● **EXERCISE AIM**: Every word of the listing must be returned. Retype it exactly.

*** Block opens ***

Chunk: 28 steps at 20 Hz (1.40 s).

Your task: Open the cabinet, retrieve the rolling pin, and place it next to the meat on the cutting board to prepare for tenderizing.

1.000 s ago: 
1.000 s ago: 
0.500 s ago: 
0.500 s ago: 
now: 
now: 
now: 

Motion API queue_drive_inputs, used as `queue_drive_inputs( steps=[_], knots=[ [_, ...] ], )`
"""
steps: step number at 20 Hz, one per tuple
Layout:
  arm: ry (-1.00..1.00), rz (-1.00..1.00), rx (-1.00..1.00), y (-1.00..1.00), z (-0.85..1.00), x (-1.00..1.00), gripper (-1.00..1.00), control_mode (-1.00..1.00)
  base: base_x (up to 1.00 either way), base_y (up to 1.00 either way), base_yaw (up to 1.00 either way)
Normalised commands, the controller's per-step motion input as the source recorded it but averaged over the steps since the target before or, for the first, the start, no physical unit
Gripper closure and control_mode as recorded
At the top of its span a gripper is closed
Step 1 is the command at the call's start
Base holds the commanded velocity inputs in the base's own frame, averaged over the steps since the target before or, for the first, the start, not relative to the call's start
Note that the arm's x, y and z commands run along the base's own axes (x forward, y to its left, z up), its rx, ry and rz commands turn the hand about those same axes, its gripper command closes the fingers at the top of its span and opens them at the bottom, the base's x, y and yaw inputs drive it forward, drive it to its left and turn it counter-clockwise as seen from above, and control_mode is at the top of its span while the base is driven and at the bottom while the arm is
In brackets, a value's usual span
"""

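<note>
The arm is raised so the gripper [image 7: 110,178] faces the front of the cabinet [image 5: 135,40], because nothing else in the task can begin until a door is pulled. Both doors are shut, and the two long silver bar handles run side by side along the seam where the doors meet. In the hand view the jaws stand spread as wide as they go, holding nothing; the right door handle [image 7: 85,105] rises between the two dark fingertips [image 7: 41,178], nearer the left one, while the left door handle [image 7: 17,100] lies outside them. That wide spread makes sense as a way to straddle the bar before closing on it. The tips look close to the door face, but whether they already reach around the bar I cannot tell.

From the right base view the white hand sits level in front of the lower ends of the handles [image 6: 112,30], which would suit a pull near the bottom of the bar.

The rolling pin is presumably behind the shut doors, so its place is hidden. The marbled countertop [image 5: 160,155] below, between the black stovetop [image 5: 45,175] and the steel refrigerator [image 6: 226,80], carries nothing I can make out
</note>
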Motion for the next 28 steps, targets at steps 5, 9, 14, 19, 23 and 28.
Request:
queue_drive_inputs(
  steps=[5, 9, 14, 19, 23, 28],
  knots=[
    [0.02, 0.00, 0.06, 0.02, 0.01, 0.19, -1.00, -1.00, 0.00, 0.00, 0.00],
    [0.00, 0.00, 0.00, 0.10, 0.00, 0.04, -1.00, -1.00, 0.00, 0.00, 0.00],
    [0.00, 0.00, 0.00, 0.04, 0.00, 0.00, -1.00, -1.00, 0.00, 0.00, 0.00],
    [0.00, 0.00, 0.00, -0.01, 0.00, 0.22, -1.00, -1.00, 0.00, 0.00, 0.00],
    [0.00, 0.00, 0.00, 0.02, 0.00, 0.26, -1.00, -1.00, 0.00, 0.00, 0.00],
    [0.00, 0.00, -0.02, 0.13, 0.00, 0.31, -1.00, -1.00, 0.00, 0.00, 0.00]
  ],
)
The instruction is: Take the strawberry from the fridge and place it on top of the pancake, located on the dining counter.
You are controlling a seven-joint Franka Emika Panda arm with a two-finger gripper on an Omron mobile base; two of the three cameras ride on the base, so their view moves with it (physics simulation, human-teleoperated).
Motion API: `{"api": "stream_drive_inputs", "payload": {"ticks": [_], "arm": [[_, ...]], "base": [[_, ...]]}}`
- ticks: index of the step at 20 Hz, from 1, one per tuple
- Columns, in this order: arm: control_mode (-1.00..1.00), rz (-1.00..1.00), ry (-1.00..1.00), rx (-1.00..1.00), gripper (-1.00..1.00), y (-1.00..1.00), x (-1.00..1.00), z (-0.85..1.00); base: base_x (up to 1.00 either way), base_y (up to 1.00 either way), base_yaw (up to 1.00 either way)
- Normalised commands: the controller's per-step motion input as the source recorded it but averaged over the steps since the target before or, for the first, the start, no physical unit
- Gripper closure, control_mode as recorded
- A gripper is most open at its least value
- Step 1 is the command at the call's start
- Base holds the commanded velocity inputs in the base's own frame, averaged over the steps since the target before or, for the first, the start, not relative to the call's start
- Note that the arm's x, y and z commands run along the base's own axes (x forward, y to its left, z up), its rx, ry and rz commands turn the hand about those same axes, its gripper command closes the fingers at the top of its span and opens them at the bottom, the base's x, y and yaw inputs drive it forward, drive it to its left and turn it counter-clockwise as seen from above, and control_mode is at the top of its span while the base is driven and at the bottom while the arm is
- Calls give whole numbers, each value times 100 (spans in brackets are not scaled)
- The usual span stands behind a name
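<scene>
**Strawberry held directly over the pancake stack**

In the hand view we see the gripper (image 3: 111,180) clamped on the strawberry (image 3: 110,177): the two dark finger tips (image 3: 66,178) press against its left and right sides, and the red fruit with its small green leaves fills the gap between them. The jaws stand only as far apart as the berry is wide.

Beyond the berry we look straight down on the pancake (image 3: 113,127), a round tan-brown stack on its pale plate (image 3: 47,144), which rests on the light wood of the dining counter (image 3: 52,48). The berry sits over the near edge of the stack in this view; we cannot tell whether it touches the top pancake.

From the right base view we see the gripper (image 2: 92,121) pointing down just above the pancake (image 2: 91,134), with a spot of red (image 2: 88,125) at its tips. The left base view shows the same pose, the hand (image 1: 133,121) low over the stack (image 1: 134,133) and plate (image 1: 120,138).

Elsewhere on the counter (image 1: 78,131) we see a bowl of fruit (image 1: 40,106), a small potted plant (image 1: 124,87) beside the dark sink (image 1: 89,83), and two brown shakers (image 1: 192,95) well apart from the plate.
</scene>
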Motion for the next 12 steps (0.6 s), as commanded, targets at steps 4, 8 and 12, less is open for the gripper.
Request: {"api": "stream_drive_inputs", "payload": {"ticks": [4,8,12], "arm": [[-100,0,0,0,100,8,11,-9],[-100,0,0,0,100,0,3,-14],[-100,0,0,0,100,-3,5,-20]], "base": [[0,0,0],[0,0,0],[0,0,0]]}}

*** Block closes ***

● **WRITTEN REPLY**:
Chunk: 28 steps at 20 Hz (1.40 s).

Your task: Open the cabinet, retrieve the rolling pin, and place it next to the meat on the cutting board to prepare for tenderizing.

1.000 s ago: 
1.000 s ago: 
0.500 s ago: 
0.500 s ago: 
now: 
now: 
now: 

Motion API queue_drive_inputs, used as `queue_drive_inputs( steps=[_], knots=[ [_, ...] ], )`
"""
steps: step number at 20 Hz, one per tuple
Layout:
  arm: ry (-1.00..1.00), rz (-1.00..1.00), rx (-1.00..1.00), y (-1.00..1.00), z (-0.85..1.00), x (-1.00..1.00), gripper (-1.00..1.00), control_mode (-1.00..1.00)
  base: base_x (up to 1.00 either way), base_y (up to 1.00 either way), base_yaw (up to 1.00 either way)
Normalised commands, the controller's per-step motion input as the source recorded it but averaged over the steps since the target before or, for the first, the start, no physical unit
Gripper closure and control_mode as recorded
At the top of its span a gripper is closed
Step 1 is the command at the call's start
Base holds the commanded velocity inputs in the base's own frame, averaged over the steps since the target before or, for the first, the start, not relative to the call's start
Note that the arm's x, y and z commands run along the base's own axes (x forward, y to its left, z up), its rx, ry and rz commands turn the hand about those same axes, its gripper command closes the fingers at the top of its span and opens them at the bottom, the base's x, y and yaw inputs drive it forward, drive it to its left and turn it counter-clockwise as seen from above, and control_mode is at the top of its span while the base is driven and at the bottom while the arm is
In brackets, a value's usual span
"""

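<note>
The arm is raised so the gripper [image 7: 110,178] faces the front of the cabinet [image 5: 135,40], because nothing else in the task can begin until a door is pulled. Both doors are shut, and the two long silver bar handles run side by side along the seam where the doors meet. In the hand view the jaws stand spread as wide as they go, holding nothing; the right door handle [image 7: 85,105] rises between the two dark fingertips [image 7: 41,178], nearer the left one, while the left door handle [image 7: 17,100] lies outside them. That wide spread makes sense as a way to straddle the bar before closing on it. The tips look close to the door face, but whether they already reach around the bar I cannot tell.

From the right base view the white hand sits level in front of the lower ends of the handles [image 6: 112,30], which would suit a pull near the bottom of the bar.

The rolling pin is presumably behind the shut doors, so its place is hidden. The marbled countertop [image 5: 160,155] below, between the black stovetop [image 5: 45,175] and the steel refrigerator [image 6: 226,80], carries nothing I can make out
</note>
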Motion for the next 28 steps, targets at steps 5, 9, 14, 19, 23 and 28.
Request:
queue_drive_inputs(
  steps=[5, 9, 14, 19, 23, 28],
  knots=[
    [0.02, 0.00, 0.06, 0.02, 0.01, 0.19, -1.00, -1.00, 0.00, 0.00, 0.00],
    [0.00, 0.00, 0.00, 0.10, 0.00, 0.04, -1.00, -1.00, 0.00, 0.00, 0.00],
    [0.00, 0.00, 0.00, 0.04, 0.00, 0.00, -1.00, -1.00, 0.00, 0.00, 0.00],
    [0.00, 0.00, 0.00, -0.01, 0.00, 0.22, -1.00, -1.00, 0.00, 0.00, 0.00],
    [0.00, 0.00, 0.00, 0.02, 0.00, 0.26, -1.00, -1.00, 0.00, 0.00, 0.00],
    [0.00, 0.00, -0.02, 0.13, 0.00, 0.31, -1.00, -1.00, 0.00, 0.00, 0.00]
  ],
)
The instruction is: Take the strawberry from the fridge and place it on top of the pancake, located on the dining counter.
You are controlling a seven-joint Franka Emika Panda arm with a two-finger gripper on an Omron mobile base; two of the three cameras ride on the base, so their view moves with it (physics simulation, human-teleoperated).
Motion API: `{"api": "stream_drive_inputs", "payload": {"ticks": [_], "arm": [[_, ...]], "base": [[_, ...]]}}`
- ticks: index of the step at 20 Hz, from 1, one per tuple
- Columns, in this order: arm: control_mode (-1.00..1.00), rz (-1.00..1.00), ry (-1.00..1.00), rx (-1.00..1.00), gripper (-1.00..1.00), y (-1.00..1.00), x (-1.00..1.00), z (-0.85..1.00); base: base_x (up to 1.00 either way), base_y (up to 1.00 either way), base_yaw (up to 1.00 either way)
- Normalised commands: the controller's per-step motion input as the source recorded it but averaged over the steps since the target before or, for the first, the start, no physical unit
- Gripper closure, control_mode as recorded
- A gripper is most open at its least value
- Step 1 is the command at the call's start
- Base holds the commanded velocity inputs in the base's own frame, averaged over the steps since the target before or, for the first, the start, not relative to the call's start
- Note that the arm's x, y and z commands run along the base's own axes (x forward, y to its left, z up), its rx, ry and rz commands turn the hand about those same axes, its gripper command closes the fingers at the top of its span and opens them at the bottom, the base's x, y and yaw inputs drive it forward, drive it to its left and turn it counter-clockwise as seen from above, and control_mode is at the top of its span while the base is driven and at the bottom while the arm is
- Calls give whole numbers, each value times 100 (spans in brackets are not scaled)
- The usual span stands behind a name
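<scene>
**Strawberry held directly over the pancake stack**

In the hand view we see the gripper (image 3: 111,180) clamped on the strawberry (image 3: 110,177): the two dark finger tips (image 3: 66,178) press against its left and right sides, and the red fruit with its small green leaves fills the gap between them. The jaws stand only as far apart as the berry is wide.

Beyond the berry we look straight down on the pancake (image 3: 113,127), a round tan-brown stack on its pale plate (image 3: 47,144), which rests on the light wood of the dining counter (image 3: 52,48). The berry sits over the near edge of the stack in this view; we cannot tell whether it touches the top pancake.

From the right base view we see the gripper (image 2: 92,121) pointing down just above the pancake (image 2: 91,134), with a spot of red (image 2: 88,125) at its tips. The left base view shows the same pose, the hand (image 1: 133,121) low over the stack (image 1: 134,133) and plate (image 1: 120,138).

Elsewhere on the counter (image 1: 78,131) we see a bowl of fruit (image 1: 40,106), a small potted plant (image 1: 124,87) beside the dark sink (image 1: 89,83), and two brown shakers (image 1: 192,95) well apart from the plate.
</scene>
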Motion for the next 12 steps (0.6 s), as commanded, targets at steps 4, 8 and 12, less is open for the gripper.
Request: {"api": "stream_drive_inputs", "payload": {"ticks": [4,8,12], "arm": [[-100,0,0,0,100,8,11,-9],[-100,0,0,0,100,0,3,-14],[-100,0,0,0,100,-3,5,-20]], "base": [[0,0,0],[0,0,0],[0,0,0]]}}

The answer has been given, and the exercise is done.